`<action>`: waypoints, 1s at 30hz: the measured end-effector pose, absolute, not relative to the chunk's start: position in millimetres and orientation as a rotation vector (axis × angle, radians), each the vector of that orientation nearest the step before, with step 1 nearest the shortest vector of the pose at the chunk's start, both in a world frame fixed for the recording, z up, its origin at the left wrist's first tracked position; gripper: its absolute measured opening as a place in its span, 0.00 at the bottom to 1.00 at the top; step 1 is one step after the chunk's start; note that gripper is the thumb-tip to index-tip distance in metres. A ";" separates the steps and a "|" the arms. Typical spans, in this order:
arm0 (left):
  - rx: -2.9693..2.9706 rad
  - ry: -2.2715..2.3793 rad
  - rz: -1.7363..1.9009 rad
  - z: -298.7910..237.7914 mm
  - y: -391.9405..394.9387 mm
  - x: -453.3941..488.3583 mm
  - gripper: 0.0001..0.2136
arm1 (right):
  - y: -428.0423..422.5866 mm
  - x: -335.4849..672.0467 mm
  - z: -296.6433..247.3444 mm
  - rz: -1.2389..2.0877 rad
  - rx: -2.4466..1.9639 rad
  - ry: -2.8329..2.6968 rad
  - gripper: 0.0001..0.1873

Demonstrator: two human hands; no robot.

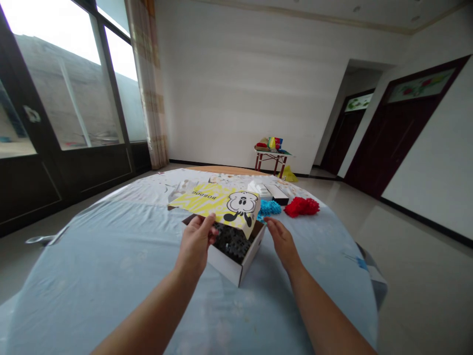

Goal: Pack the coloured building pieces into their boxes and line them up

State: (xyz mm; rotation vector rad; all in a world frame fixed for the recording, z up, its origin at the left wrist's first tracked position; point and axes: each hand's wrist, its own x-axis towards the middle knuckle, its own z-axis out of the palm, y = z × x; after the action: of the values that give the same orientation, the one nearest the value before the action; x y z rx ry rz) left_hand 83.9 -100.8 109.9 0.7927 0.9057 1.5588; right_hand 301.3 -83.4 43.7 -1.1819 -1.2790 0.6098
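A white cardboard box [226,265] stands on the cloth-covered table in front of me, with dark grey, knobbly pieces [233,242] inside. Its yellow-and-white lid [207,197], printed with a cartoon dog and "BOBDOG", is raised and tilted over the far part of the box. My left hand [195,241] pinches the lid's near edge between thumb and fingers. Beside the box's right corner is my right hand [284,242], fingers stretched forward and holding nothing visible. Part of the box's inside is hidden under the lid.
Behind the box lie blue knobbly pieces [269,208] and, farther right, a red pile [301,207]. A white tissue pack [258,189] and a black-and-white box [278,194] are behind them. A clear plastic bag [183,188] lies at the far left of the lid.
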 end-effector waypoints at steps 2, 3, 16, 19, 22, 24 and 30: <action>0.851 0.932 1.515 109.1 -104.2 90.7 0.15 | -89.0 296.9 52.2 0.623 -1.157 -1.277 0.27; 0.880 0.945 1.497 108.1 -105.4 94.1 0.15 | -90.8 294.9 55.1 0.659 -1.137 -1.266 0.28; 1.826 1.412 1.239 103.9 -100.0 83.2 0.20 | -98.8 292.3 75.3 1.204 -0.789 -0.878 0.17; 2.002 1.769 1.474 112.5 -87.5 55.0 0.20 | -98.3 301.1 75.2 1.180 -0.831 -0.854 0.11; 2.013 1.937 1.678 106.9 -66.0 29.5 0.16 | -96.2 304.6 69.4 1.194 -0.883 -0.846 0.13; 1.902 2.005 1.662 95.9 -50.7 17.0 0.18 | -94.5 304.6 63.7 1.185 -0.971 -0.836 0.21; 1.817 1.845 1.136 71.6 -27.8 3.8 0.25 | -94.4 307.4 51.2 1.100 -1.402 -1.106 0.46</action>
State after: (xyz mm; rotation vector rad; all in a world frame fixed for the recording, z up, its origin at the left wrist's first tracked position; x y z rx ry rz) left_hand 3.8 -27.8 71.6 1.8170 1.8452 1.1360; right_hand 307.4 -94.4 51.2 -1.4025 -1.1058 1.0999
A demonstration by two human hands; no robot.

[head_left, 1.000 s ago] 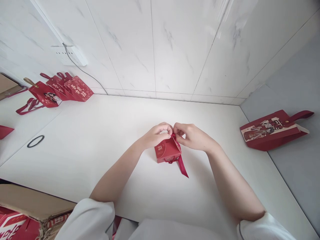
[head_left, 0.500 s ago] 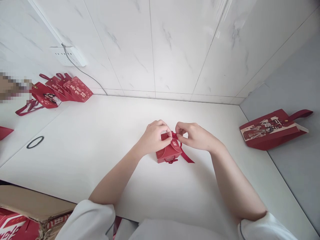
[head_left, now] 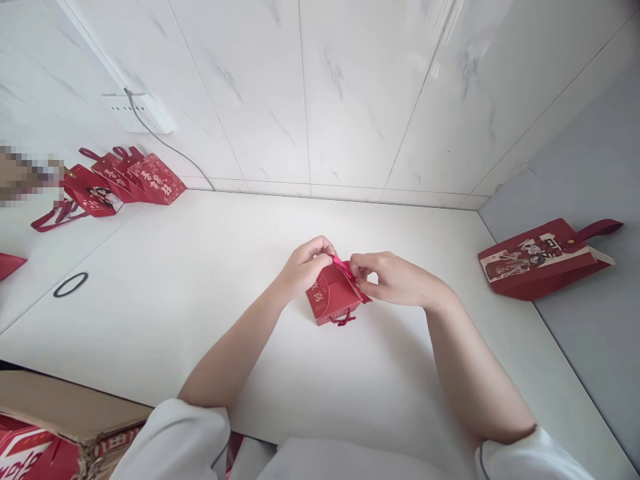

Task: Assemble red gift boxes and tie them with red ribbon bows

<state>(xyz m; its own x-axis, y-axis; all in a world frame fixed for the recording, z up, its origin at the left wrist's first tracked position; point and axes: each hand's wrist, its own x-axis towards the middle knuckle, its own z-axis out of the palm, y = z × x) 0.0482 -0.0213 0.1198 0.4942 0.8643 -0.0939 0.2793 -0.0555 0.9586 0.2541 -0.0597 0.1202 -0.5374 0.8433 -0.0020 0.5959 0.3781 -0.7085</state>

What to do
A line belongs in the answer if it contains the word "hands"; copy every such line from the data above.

Reply
Demonstrator: two human hands; no robot.
A demonstration by two human hands; no robot.

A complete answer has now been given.